Probability and Statistics for Deep Learning

Deep Learning is often called “Statistical Learning” and approached by many experts as statistical theory of the problem to find the best model approximation from a given collection of data. These models are produced today by Generative Deep Learning, which is a key to unlocking the latest sophisticated form of AI, comparable to human’s form of intelligence. AI is already present in our everyday lives, for example face recognition at airports, background generation in video conferencing, etc. You cannot understand CHAT GPT and Large LLMs if you don’t understand generative modeling and deep learning.
This course will introduce important concepts of probability theory and statistics which are the foundation of today’s Deep Learning. It will cover many important algorithms and modelling used in discriminative and generative deep learning models. In addition, the course will introduce tools and underlying mathematical concepts of data interpretation that work with specific models of deep neural networks.
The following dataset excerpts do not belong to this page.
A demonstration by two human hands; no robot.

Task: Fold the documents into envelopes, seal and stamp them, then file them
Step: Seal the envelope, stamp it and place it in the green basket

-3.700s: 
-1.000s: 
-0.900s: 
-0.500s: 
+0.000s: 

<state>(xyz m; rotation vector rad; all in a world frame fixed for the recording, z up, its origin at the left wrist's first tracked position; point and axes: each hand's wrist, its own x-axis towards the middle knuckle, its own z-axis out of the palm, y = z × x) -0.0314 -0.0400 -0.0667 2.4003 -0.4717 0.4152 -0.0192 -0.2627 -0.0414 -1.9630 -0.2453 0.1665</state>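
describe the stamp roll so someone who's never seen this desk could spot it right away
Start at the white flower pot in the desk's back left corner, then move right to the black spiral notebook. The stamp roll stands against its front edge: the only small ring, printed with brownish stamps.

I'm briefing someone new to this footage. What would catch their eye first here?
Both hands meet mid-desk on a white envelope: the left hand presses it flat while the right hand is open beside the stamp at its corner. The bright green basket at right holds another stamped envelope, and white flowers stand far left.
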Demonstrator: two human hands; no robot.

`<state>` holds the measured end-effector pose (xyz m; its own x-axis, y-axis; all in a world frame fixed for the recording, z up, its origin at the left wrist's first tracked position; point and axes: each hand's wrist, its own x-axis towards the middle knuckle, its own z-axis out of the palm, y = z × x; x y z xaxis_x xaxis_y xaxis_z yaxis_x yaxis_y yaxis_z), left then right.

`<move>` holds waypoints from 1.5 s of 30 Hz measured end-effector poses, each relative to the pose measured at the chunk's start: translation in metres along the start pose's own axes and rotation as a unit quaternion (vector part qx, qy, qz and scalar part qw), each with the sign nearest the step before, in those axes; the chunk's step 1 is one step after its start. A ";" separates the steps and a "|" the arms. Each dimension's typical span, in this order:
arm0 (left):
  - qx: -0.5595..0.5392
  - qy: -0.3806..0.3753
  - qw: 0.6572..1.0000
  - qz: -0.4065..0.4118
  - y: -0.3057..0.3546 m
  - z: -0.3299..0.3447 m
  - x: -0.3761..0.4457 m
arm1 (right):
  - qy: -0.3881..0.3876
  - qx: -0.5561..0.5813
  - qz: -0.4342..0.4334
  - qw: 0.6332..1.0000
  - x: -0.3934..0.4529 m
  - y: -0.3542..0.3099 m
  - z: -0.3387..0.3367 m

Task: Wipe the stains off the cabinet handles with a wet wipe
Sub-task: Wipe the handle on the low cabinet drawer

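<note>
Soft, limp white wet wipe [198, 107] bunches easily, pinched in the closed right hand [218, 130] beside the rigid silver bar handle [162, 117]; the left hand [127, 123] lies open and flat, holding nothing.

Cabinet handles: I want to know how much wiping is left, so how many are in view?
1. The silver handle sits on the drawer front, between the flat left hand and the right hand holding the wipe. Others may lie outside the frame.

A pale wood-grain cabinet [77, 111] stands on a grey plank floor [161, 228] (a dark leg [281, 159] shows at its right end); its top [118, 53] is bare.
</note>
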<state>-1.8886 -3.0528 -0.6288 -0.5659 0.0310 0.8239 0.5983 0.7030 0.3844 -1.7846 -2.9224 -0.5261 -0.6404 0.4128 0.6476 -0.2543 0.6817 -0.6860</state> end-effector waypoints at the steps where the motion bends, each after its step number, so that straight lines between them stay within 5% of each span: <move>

Upon completion of this course, you will have acquired the background in probability and statistics necessary for Machine Learning, and have the ability to use TensorFlow to create and train neural networks for specific practical problems.
 
Course Highlights:

• Knowledge of probability theory basic rules: conditional probability, joint probabilities, marginal probability
• Quantify events: Random Variables and becoming familiar with representing big data
• Important Probabilistic Distributions for Deep Learning
• Important Statistical Learning concepts: Entropy, KL divergence
• Statistical Estimators: MLE and MAP
• Logistic Regression and probabilistic models for classification (Kernels)
• Bayesian concept learning
• Discriminative models:
  • Supervised Learning Algorithms: Decision Trees and Random Forest
  • Unsupervised Learning Algorithms: K-Means & Gaussian models (mixture model)
• Structured Probabilistic Models: Probabilistic Graphical Model, Markov Model
• Generative modeling: what are the properties of good generative model,  (transformers, LLMs, Multimodal)
• Utilize TensorFlow 2.9 or PyTorch for real world example

Software: TensorFlow 2.9 Probability, PyTorch, Python 3.9.
We will use tools which are opensource and you will run it on UCSD Extension server using virtual environment setup for you with Jupyter notebook. 
 
Course typically offered: Online during our Spring and Fall academic quarters.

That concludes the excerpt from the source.